- Founded: 1830
- Current form: 2000
- Service branches: Ecuadorian Army Ecuadorian Air Force Ecuadorian Navy
- Headquarters: Ministry of National Defence, Quito

Leadership
- President: Daniel Noboa
- Minister of National Defence: Giancarlo Loffredo Rendón
- Chief of the Armed Forces: General Henry Santiago Delgado Salvador

Personnel
- Military age: 18
- Conscription: Suspended
- Active personnel: 41,250
- Reserve personnel: 118,000

Expenditure
- Budget: US$2.3 billion (FY11)
- Percent of GDP: 2.74% (FY10)

Industry
- Foreign suppliers: Turkey United States Ukraine France Germany Canada United Kingdom Israel Spain South Africa Republic of Korea Russia Japan Switzerland China Serbia Brazil Belarus European Union

Related articles
- History: Military history of Ecuador
- Ranks: Rank insignia

= Armed Forces of Ecuador =

Military forces of the Republic of Ecuador

The Ecuadorian Armed Forces (Fuerzas Armadas del Ecuador) is the national military force of Ecuador.

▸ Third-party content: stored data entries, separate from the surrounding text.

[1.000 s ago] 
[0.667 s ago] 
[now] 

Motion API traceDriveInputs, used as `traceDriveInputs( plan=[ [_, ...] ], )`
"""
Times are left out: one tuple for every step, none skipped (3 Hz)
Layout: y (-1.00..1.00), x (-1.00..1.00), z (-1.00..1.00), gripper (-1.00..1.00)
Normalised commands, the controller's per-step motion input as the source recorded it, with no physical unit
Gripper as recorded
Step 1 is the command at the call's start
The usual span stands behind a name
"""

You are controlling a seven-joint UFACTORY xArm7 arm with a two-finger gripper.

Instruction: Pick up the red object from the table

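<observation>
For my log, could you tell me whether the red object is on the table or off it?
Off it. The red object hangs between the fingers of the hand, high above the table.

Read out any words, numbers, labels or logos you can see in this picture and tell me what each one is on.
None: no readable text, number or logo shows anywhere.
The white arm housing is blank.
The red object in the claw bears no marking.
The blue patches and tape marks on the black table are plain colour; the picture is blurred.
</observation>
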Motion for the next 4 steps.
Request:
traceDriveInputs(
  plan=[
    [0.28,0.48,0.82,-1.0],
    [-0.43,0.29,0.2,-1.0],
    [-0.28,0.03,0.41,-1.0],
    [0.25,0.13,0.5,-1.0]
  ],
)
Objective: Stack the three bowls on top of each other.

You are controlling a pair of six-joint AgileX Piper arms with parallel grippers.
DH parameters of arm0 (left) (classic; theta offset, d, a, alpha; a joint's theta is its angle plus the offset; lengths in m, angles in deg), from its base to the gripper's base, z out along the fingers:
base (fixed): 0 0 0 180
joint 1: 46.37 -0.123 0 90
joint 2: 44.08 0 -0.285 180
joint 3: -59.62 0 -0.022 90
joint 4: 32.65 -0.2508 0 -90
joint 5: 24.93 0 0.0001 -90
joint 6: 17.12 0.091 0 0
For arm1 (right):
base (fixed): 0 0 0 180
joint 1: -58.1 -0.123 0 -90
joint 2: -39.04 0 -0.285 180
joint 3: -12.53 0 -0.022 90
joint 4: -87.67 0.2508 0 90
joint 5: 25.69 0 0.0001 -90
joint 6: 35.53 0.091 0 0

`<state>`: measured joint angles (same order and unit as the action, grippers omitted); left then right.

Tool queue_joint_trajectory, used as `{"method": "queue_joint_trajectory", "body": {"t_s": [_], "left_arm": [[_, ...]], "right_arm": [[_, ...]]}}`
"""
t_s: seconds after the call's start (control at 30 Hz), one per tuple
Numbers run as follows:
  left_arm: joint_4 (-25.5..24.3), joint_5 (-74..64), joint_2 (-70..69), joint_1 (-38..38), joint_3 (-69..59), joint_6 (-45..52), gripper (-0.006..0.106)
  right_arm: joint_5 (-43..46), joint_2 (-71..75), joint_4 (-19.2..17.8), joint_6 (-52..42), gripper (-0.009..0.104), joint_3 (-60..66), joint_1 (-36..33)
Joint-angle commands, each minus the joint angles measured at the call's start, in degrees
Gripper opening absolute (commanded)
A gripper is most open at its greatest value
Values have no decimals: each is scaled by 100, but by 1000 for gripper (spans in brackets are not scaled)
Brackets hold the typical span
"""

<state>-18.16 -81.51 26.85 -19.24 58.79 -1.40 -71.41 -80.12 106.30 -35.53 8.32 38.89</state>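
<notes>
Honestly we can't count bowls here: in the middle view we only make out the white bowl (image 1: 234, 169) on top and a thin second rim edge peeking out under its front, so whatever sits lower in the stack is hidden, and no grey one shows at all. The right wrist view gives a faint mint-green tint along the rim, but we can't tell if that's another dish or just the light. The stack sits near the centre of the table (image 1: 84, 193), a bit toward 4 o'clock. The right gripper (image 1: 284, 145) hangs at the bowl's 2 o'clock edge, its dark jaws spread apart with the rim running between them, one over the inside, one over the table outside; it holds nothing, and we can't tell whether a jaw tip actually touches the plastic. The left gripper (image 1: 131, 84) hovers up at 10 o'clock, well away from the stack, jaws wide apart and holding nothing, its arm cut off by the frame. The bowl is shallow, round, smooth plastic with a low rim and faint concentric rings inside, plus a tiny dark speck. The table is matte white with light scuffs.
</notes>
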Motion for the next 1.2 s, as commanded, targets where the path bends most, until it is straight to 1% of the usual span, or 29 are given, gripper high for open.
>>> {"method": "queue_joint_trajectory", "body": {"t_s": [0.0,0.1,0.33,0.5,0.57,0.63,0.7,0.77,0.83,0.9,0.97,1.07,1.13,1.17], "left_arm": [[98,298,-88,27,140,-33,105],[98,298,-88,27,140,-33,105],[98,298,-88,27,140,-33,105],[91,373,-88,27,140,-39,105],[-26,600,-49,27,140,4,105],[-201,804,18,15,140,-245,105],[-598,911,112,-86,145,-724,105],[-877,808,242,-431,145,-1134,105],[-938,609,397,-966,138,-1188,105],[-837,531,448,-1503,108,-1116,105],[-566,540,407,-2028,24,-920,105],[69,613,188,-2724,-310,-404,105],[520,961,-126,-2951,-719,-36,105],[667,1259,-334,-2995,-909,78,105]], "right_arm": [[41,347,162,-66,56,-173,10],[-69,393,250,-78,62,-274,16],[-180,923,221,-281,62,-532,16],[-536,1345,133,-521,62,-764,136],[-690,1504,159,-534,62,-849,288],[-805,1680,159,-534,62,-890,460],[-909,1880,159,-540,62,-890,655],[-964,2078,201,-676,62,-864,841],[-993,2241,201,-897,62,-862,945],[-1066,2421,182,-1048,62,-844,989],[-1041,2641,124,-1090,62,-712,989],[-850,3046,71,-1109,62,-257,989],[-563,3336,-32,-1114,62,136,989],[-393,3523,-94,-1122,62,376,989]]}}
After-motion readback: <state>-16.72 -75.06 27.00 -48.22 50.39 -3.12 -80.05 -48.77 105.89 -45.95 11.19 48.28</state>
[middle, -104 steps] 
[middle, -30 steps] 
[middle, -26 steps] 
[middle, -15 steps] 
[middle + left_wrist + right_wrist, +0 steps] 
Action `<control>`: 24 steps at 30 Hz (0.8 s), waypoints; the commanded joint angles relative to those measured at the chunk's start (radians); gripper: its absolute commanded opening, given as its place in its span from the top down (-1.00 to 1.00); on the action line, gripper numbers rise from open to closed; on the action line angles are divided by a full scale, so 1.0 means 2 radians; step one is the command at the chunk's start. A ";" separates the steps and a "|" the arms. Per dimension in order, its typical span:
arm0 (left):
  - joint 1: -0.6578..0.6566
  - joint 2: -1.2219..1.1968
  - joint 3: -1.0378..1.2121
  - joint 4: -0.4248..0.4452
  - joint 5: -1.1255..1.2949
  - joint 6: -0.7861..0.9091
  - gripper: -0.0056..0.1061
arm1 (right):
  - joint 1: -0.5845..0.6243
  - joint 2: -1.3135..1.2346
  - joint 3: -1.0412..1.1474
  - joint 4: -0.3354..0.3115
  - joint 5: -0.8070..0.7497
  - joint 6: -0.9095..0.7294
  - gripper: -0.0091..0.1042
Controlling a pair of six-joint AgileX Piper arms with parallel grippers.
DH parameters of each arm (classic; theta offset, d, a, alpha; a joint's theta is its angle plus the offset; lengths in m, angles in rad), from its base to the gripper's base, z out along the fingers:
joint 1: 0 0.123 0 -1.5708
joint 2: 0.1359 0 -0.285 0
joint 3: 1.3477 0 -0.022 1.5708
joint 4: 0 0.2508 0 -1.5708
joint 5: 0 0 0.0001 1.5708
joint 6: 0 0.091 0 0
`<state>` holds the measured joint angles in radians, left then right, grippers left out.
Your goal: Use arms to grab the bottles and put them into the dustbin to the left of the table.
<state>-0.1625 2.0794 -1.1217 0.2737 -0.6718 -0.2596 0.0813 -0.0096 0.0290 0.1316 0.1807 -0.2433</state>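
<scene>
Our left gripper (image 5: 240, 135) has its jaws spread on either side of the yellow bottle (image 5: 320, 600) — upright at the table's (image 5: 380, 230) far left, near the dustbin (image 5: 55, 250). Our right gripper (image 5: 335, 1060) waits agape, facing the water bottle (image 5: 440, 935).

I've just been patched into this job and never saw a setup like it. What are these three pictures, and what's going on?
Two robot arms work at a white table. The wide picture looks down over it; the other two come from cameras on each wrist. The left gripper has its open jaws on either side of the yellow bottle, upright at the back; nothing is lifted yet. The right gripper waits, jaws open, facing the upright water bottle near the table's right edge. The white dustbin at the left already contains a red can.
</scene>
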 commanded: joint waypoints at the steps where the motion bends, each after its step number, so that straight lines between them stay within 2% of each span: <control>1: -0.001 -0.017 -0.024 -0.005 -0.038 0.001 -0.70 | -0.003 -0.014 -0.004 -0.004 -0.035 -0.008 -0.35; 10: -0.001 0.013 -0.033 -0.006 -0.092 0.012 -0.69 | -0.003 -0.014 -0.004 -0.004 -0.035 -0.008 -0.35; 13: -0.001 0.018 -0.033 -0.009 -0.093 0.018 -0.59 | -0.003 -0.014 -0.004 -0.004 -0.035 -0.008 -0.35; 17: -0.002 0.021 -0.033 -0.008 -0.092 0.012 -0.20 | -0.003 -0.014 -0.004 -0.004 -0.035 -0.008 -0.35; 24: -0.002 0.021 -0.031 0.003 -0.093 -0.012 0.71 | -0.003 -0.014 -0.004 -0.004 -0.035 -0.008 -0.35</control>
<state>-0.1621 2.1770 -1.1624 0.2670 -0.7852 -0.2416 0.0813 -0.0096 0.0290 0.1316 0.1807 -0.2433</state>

The commander-in-chief is the president of Ecuador. The military is generally under civilian control, specifically the Ministry of National Defence. The military of Ecuador has been involved in border disputes with Peru (Ecuadorian–Peruvian War (1857–1860), Ecuadorian–Peruvian War, Paquisha War, Cenepa War), and has provided military observers and troops to the United Nations since 1948.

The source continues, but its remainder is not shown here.